**Task to carry out**
In this exercise, return the whole listing exactly, excluding any images.

--------------------------------------------------

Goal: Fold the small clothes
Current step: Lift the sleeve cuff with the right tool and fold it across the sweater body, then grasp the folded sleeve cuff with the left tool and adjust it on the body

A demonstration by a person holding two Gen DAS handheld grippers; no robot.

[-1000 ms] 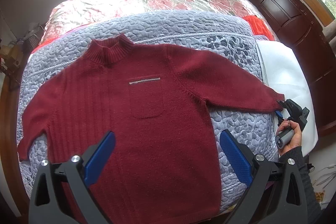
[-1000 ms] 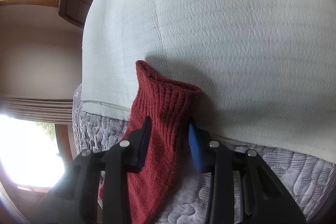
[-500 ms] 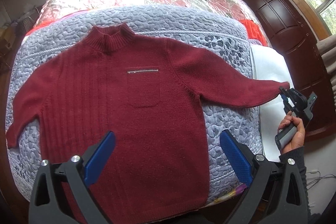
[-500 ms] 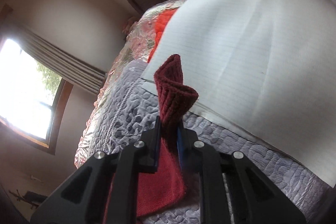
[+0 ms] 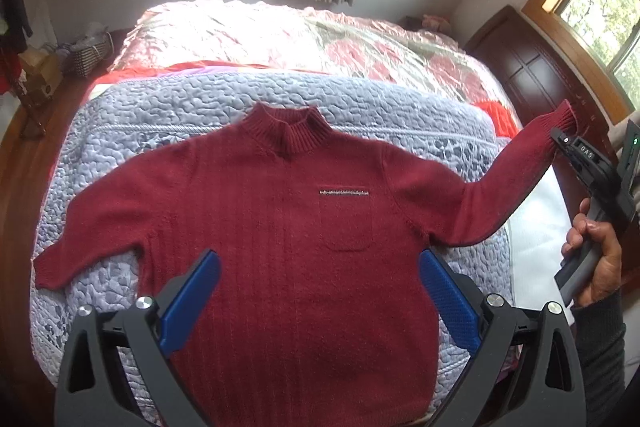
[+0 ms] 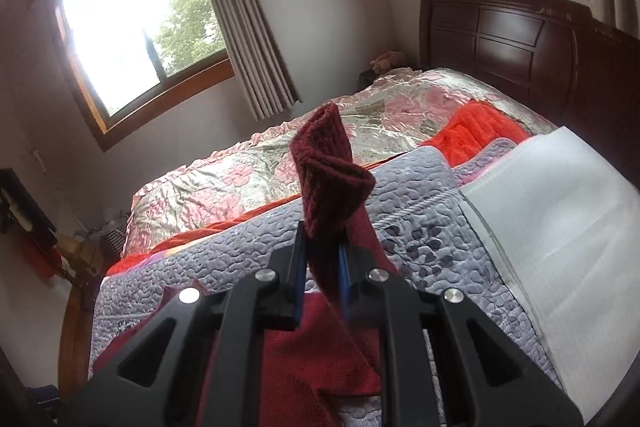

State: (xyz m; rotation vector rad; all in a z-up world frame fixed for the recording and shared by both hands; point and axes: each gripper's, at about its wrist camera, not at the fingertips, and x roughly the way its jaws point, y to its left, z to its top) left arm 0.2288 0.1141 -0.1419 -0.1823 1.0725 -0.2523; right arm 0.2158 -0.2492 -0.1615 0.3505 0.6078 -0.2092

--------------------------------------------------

**Solution**
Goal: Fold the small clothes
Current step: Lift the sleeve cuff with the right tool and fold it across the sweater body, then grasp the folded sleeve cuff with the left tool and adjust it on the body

A demonstration by a person holding two Gen DAS handheld grippers; no robot.

[-1000 ms] 
[-1000 ms] 
[-500 ms] 
[-500 ms] 
[+0 ms] 
[+0 ms] 

State: (xyz m; rotation vector rad; all in a z-up world frame fixed for the recording and shared by both hands; point and axes: each gripper's, at about its wrist camera, not at the fingertips, and x roughly the way its jaws point, y to its left, z to its top) left arm 0.2288 0.1141 -0.1419 -0.1823 1.0725 -0.2523; right arm 0.2158 -0.2492 -0.1615 0.3505 0.6078 -0.2092

There is nothing further to this answer.